__WHAT IS REQUIRED__: Transcribe the records in full, keeping every word exactly as given.

__INPUT RECORDS__:
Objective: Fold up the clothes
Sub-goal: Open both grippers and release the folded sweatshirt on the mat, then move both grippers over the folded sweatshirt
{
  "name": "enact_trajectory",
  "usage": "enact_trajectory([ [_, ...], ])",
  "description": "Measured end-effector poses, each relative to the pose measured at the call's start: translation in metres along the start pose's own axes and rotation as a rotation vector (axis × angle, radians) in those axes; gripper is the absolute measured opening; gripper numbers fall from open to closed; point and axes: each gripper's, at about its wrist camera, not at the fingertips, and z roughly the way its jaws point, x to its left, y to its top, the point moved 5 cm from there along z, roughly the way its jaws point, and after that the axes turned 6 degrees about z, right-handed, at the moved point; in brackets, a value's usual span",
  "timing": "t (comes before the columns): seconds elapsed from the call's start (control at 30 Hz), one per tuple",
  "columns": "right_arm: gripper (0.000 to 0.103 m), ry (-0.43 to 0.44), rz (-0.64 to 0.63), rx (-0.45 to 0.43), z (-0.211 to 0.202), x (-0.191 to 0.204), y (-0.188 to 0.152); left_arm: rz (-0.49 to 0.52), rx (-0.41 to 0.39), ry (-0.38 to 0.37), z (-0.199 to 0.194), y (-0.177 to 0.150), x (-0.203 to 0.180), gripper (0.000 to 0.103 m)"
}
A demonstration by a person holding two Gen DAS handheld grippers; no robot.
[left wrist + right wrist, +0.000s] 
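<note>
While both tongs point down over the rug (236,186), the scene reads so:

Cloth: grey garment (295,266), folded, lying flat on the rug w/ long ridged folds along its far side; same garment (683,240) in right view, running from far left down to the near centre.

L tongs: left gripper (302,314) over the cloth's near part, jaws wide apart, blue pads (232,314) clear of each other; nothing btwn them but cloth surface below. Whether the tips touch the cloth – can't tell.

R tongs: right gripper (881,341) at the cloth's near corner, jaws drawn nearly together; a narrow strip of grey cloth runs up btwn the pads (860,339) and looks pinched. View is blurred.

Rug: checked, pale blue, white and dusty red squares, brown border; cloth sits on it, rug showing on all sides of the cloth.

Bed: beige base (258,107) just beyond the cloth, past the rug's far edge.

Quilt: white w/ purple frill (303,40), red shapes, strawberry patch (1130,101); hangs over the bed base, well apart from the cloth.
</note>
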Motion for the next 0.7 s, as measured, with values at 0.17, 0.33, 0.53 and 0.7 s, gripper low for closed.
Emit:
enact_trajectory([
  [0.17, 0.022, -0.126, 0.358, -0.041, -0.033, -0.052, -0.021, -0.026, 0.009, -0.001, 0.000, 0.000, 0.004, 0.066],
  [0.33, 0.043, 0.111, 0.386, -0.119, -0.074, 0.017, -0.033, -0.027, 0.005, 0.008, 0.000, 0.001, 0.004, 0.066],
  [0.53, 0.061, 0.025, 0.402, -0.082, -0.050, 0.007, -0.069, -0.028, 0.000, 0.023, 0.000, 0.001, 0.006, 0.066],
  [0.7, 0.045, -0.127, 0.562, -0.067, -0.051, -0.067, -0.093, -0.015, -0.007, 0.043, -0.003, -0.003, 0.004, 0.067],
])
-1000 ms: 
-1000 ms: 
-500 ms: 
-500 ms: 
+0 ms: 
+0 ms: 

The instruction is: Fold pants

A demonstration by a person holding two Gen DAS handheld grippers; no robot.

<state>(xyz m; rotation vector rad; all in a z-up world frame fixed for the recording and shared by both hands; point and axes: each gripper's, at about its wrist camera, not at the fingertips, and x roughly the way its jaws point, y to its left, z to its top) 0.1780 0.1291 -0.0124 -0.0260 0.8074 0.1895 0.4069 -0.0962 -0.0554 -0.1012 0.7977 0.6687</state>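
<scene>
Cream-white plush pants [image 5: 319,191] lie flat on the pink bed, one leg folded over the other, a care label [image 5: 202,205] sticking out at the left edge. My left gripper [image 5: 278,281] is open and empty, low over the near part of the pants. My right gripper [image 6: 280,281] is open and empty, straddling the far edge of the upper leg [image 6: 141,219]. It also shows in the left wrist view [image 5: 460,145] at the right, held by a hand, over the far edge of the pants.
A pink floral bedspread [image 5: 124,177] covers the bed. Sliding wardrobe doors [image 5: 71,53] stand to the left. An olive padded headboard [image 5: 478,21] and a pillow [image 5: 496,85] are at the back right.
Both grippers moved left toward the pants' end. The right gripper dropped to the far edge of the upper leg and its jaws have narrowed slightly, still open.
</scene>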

__SOLUTION FOR THIS TASK__:
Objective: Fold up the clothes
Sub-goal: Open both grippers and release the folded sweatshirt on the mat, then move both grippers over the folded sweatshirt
{
  "name": "enact_trajectory",
  "usage": "enact_trajectory([ [_, ...], ])",
  "description": "Measured end-effector poses, each relative to the pose measured at the call's start: translation in metres along the start pose's own axes and rotation as a rotation vector (axis × angle, radians) in those axes; gripper is the absolute measured opening; gripper numbers fall from open to closed; point and axes: each gripper's, at about its wrist camera, not at the fingertips, and z roughly the way its jaws point, x to its left, y to its top, the point moved 5 cm from there along z, roughly the way its jaws point, and after that the axes turned 6 degrees about z, right-handed, at the moved point; in brackets, a value's usual span",
  "timing": "t (comes before the columns): seconds elapsed from the call's start (control at 30 Hz), one per tuple",
  "columns": "right_arm: gripper (0.000 to 0.103 m), ry (-0.43 to 0.44), rz (-0.64 to 0.63), rx (-0.45 to 0.43), z (-0.211 to 0.202), x (-0.191 to 0.204), y (-0.188 to 0.152); left_arm: rz (-0.49 to 0.52), rx (-0.41 to 0.39), ry (-0.38 to 0.37), z (-0.199 to 0.194), y (-0.177 to 0.150), x (-0.203 to 0.180), gripper (0.000 to 0.103 m)"
}
A demonstration by a person holding two Gen DAS handheld grippers; no robot.
[left wrist + right wrist, +0.000s] 
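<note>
While both tongs point down over the rug (236,186), the scene reads so:

Cloth: grey garment (295,266), folded, lying flat on the rug w/ long ridged folds along its far side; same garment (683,240) in right view, running from far left down to the near centre.

L tongs: left gripper (302,314) over the cloth's near part, jaws wide apart, blue pads (232,314) clear of each other; nothing btwn them but cloth surface below. Whether the tips touch the cloth – can't tell.

R tongs: right gripper (881,341) at the cloth's near corner, jaws drawn nearly together; a narrow strip of grey cloth runs up btwn the pads (860,339) and looks pinched. View is blurred.

Rug: checked, pale blue, white and dusty red squares, brown border; cloth sits on it, rug showing on all sides of the cloth.

Bed: beige base (258,107) just beyond the cloth, past the rug's far edge.

Quilt: white w/ purple frill (303,40), red shapes, strawberry patch (1130,101); hangs over the bed base, well apart from the cloth.
</note>
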Motion for the next 0.7 s, as measured, with values at 0.17, 0.33, 0.53 and 0.7 s, gripper low for closed.
Emit:
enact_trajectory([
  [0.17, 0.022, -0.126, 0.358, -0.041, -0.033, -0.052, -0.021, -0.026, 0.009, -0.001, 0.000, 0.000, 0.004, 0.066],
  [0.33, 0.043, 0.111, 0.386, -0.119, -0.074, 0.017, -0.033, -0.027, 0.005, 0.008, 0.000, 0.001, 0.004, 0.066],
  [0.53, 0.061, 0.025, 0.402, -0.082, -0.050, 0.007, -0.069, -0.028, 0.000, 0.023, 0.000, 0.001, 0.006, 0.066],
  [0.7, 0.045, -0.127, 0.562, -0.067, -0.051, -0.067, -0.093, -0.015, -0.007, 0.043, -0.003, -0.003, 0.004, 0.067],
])
-1000 ms: 
-1000 ms: 
-500 ms: 
-500 ms: 
+0 ms: 
+0 ms: 

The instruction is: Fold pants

A demonstration by a person holding two Gen DAS handheld grippers; no robot.

<state>(xyz m; rotation vector rad; all in a z-up world frame fixed for the recording and shared by both hands; point and axes: each gripper's, at about its wrist camera, not at the fingertips, and x roughly the way its jaws point, y to its left, z to its top) 0.1780 0.1291 -0.0124 -0.0260 0.8074 0.1895 0.4069 -0.0962 -0.0554 -0.1012 0.7977 0.6687</state>
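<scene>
Cream-white plush pants [image 5: 319,191] lie flat on the pink bed, one leg folded over the other, a care label [image 5: 202,205] sticking out at the left edge. My left gripper [image 5: 278,281] is open and empty, low over the near part of the pants. My right gripper [image 6: 280,281] is open and empty, straddling the far edge of the upper leg [image 6: 141,219]. It also shows in the left wrist view [image 5: 460,145] at the right, held by a hand, over the far edge of the pants.
A pink floral bedspread [image 5: 124,177] covers the bed. Sliding wardrobe doors [image 5: 71,53] stand to the left. An olive padded headboard [image 5: 478,21] and a pillow [image 5: 496,85] are at the back right.
Both grippers moved left toward the pants' end. The right gripper dropped to the far edge of the upper leg and its jaws have narrowed slightly, still open.
</scene>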

What was asked for in the exercise is now done.